= Sarah Ransome =

Advocate and author

Sarah Ransome (born 1984) is a South African-born advocate and author. In 2006, she moved to New York as a 22-year-old and met Jeffrey Epstein, who provided her with financial support. Ransome alleges she was trafficked and abused by Epstein and Ghislaine Maxwell for a period of 9 months.

In 2016, Ransome told a reporter that she possessed copies of sex tapes of Donald Trump, Bill Clinton, Andrew Mountbatten-Windsor and Richard Branson, which she claimed were filmed on hidden cameras by Jeffrey Epstein for blackmail purposes. In 2019, Ransome admitted to fabricating the claim in The New Yorker.

In 2017, Ransome said that Epstein ultimately "banished" her, and purchased her a plane ticket back home to South Africa. In later accounts, she has alleged that Epstein threatened to kill her and her family, prompting her to escape and fly to the United Kingdom.

In 2021, Ransome published her book Silenced No More: Surviving My Journey to Hell and Back.

== Life and allegations ==
Ransome was born in South Africa. While attending high school, she snuck out to night clubs, and says she was raped by another teenage boy while "his classmate cheered him on". Ransome attended university in Edinburgh, Scotland, while working as an escort. Ransome states that she was raped by her college boyfriend, Rick.

In 2006, Ransome dropped out of university when she was 22. She moved to New York City, and was acquainted with video game producer Leslie Benzies. In 2023, Ransome alleged that Benzies had sexually assaulted her in December of 2006. A representative for Benzies stated that "these allegations are false. He had a consensual relationship with this person."

In July 2006, media outlets were reporting on Epstein's illegal sexual activity with minors. In December 2006, Ransome met Epstein through a friend in New York. According to Ransome, she began giving him massages in return for payment, and as the massages became more sexual, Epstein gave her a "huge apartment in Epstein's building on the Upper East Side, along with a cell phone, a car-service account, and money for living expenses". Ransome says Epstein offered to help get her into a fashion design school. Ransome says she had an association with Epstein for 9 months.

In a 2016 sworn deposition, Ransome said that she visited Little Saint James with Epstein in 2007, and alleged that she had an argument with Epstein and Maxwell about her weight, causing her to attempt to swim off the island, before Epstein assembled a search party to bring her back. In 2021, Ransome told NPR that her attempt to swim off the island was "after I'd been raped three times and after Ghislaine had taken my food away". In her 2021 book, Ransome states that she attempted to swim off the island after Ghislaine "snatched away" her dinner and replaced it with cucumbers and tomatoes.

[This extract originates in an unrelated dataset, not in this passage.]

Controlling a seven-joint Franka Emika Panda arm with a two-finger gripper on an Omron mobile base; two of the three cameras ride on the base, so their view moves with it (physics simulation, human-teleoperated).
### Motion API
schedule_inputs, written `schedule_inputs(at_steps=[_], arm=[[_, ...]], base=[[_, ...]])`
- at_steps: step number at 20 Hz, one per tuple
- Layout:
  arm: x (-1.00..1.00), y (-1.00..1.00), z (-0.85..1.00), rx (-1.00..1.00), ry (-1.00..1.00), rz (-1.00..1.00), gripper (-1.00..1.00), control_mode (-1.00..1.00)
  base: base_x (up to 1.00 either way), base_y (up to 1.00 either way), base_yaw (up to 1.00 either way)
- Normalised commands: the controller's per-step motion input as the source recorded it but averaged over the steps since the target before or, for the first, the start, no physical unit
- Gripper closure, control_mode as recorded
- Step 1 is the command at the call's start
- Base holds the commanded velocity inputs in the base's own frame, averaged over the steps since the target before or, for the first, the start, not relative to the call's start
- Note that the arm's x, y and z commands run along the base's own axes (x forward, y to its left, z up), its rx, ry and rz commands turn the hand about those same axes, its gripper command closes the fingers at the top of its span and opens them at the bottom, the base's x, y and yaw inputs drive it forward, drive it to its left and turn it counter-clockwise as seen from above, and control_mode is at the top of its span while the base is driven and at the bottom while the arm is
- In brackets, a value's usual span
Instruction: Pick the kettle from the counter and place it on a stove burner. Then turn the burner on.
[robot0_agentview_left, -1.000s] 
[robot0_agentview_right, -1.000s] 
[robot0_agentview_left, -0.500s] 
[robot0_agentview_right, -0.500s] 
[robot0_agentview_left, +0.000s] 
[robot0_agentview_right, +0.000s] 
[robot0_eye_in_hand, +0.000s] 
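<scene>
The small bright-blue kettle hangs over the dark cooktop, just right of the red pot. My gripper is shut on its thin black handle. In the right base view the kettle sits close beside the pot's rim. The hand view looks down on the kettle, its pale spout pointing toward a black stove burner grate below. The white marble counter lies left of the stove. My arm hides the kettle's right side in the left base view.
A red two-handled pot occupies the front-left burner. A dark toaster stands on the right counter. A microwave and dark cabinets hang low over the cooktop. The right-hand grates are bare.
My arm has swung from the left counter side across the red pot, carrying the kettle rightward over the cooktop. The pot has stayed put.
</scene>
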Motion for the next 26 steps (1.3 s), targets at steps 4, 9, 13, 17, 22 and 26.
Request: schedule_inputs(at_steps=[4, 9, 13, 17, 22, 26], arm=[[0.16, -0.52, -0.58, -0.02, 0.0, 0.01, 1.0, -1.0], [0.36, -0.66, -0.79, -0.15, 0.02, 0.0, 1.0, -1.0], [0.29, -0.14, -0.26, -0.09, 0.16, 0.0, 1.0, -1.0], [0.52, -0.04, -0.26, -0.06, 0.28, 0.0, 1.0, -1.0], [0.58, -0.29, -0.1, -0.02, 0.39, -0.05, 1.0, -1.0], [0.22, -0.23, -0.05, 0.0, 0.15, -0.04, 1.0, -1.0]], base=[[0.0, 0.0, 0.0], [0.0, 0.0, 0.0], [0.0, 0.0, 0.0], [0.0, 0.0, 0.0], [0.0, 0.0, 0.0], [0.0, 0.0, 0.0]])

In her 2021 book, Ransome alleges she was raped daily by Epstein for 9 months, often three times a day.

In her 2017 deposition, Ransome said she was eventually "banished" by Epstein, who purchased her a one way ticket to South Africa, and that she "cut all ties" upon return home. In contrast, in 2021, Ransome told CBS that she had escaped from Epstein after he threatened to kill her and her parents, and escaped by flying to the United Kingdom.

In 2016, Ransome told the New York Post that Epstein had used hidden cameras to film sex tapes of high-profile men, including Donald Trump, Bill Clinton, Andrew Mountbatten-Windsor and Richard Branson. Ransome claimed that Epstein had filmed these for blackmail purposes, and that she had made copies of them. The claim was not published when Ransome appeared to walk back the statement. Her emails with the reporter emerged during lawsuits. In 2019, Ransome admitted to fabricating the claim during an interview with The New Yorker. In 2024, her emails were publicized, and Ransome said she only withdrew her claim due to "threats to her family". According to the BBC, Ransome has never produced evidence of the tapes.

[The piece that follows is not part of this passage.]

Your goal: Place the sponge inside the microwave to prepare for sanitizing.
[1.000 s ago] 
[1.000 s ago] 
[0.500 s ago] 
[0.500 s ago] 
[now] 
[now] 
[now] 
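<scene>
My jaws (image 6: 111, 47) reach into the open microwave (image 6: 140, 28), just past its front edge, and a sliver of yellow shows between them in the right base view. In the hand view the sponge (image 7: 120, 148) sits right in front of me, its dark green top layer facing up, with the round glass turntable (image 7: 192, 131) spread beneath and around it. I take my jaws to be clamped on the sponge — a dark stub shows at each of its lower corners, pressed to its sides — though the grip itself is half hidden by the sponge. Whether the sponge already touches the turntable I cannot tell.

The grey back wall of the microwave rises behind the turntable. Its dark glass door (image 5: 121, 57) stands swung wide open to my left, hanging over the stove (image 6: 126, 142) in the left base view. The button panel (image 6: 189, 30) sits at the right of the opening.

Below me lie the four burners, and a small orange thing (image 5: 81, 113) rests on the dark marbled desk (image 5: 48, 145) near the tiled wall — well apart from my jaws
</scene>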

In 2021, Ransome published her book Silenced No More: Surviving My Journey to Hell and Back. She starred in the 2020 Netflix series, Filthy Rich.

According to Julie K. Brown, Ransome was the only witness as of 2021 to corroborate Virginia Giuffre's allegation that Epstein had trafficked girls to other men. She states: "only one other victim, Sarah Ransome, has told a similar story about being trafficked. No other victims or witnesses have come forward publicly to corroborate Virginia's sex trafficking allegations despite the fact that some of the encounters involved multiple girls and women".

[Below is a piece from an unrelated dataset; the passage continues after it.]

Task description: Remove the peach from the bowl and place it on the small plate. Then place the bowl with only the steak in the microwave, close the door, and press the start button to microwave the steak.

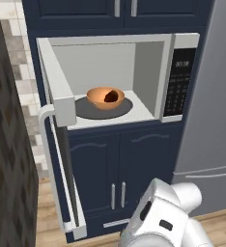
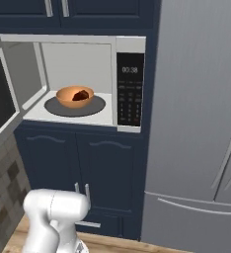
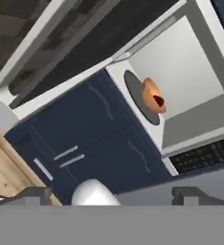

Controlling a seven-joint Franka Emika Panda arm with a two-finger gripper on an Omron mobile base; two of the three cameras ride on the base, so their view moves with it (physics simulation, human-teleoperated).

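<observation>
Looking into the oven: we see the round orange-brown bowl sitting on the dark grey round turntable inside the white open-fronted microwave.
Bowl contents: a dark brown piece of steak lies in the bowl; we make out nothing else in it.
Door: the microwave's white-framed door with its dark window stands swung wide open to the left, its pale bar handle on the outer edge.
Control panel: the black keypad panel sits to the right of the cavity, its display lit.
Gripper: in the hand view we see the two-finger dark gripper with its fingertips far apart, jaws wide and holding nothing.
Bowl relative to jaws: the bowl is well apart from the jaws, far ahead of them in the hand view and above their gap, nothing lying between the tips.
Surroundings: navy blue cabinet doors lie below the microwave, and a tall grey refrigerator stands to its right.
</observation>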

In 2017, she alleged that Epstein's former lawyer Alan Dershowitz had sexually assaulted her, following Virginia Giuffre's allegation of being trafficked to Dershowitz. He denied having met Ransome, and told The New Yorker that "the villain" was Ransome's lawyer, David Boies, who he said was "exploiting a crazy woman in order to get revenge against me". In 2022, Giuffre eventually retracted her allegations against Dershowitz.

According to a 2026 Business Insider article, Ransome's sex tape claim is tied to claims that Epstein was working for intelligence by collecting compromising videos of high-profile figures for the purposes of blackmail.
== Personal life ==
As of 2021, Ransome resides in England.